What is Credit Spread?
A credit spread nets premium upfront with risk capped by the long protective leg. Bull put and bear call variants are common on NSE.
Formula
Max profit = credit; Max loss = spread width - credit
Indian market context (NSE)
Reference levels: Nifty 50 at 24,300, Reliance Industries at ₹1,300, Bank Nifty futures at 55,000 (lot size 30). Examples below show how Credit Spread shows up on Indian index, equity, and futures books — update to live quotes in your journal.
Nifty 50 perspective
Nifty at 24,300: weekly/monthly option chains centre on round strikes (24,000 / 24,500). Credit Spread on ATM Nifty options shifts quickly into expiry — India VIX and event risk (RBI, budget) reprice premiums independent of spot.
Reliance Industries perspective
Reliance at ₹1,300: stock options are American-style on NSE with liquidity concentrated near ATM strikes. Credit Spread behaviour on ₹1,300 handle differs from index options — watch assignment on short ITM legs before expiry.
Bank Nifty futures perspective
Bank Nifty futures at 55,000: hedging with options or trading credit spread on Bank Nifty weekly contracts — theta and gamma rise sharply into Thursday expiry; futures leg has no time decay but carries overnight gap risk.
How to validate
- Validate Credit Spread separately for index weeklies vs stock options.
- Stress-test with expiry-week and event-week subsets (RBI, budget, results).
- Confirm margin and tail-loss scenarios are logged for short premium books.
- Discard readings polluted by untagged discretionary adjustments.
How to track in TradeLyser
- Tag every leg: structure, DTE, moneyness, and whether Credit Spread was a primary driver.
- Log planned max loss ₹ on entry for short premium strategies.
- Weekly: list open short ITM/ATM legs before expiry with a written roll/close rule.
- Separate F&O account tags from cash equity for Credit Spread statistics.
Best practices
- Size Credit Spread trades with margin headroom for gaps and assignment.
- Prefer defined-risk structures when learning a new options concept.
- Roll or close based on written DTE rules, not convenience.
- Keep weekly index and monthly stock books in separate tags.
Common pitfalls
- Short premium without defined max loss while Credit Spread risk builds.
- Holding illiquid stock options into expiry without a plan.
- Blending index and stock gamma exposure in one tag.
- Ignoring margin spikes on gap opens.
How to use this in TradeLyser
Log net credit, max loss ₹, and DTE. Monthly expectancy for put vs call credit tags.
Related terms
A covered call sells a call option while holding the underlying shares. Premium income trades against capped upside if stock rallies hard.
An iron condor combines bull put and bear call credit spreads, profiting if price stays between short strikes through expiry.
Theta measures expected premium change from passage of time, holding other factors constant. Long options usually have negative theta; short options collect theta.

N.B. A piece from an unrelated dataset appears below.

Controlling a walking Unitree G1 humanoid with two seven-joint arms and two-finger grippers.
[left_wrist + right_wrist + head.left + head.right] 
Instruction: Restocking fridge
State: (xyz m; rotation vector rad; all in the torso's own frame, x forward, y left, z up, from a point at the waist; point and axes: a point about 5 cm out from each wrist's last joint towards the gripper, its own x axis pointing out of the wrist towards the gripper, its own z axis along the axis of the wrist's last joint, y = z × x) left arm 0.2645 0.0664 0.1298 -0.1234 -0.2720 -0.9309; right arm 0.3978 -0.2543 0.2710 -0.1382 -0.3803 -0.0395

Vega estimates premium change per one-point move in implied volatility. Long options benefit from vol expansion; short options suffer.
FAQ
What is a credit spread?
A credit spread involves selling an option and buying a cheaper option at a different strike. You receive a net credit upfront. Profit if the spread expires worthless or decreases in value.
What are the types of credit spreads?
Bull put spread (sell put, buy lower put) profits if stock stays up. Bear call spread (sell call, buy higher call) profits if stock stays down. Both collect premium.
What is the max profit and loss on a credit spread?
Max profit = credit received. Max loss = spread width minus credit. Example: $5 wide spread with $1.50 credit = max profit $1.50, max loss $3.50.
When should you use credit spreads?
Use credit spreads when you want to collect premium with defined risk. Best when IV is elevated. Profits from time decay and IV decrease. Good for neutral to directional views.
Is credit spread safer than selling naked options?
Yes. The long option caps your loss. Naked puts have huge risk; put credit spreads have defined risk. Always know your max loss before entering.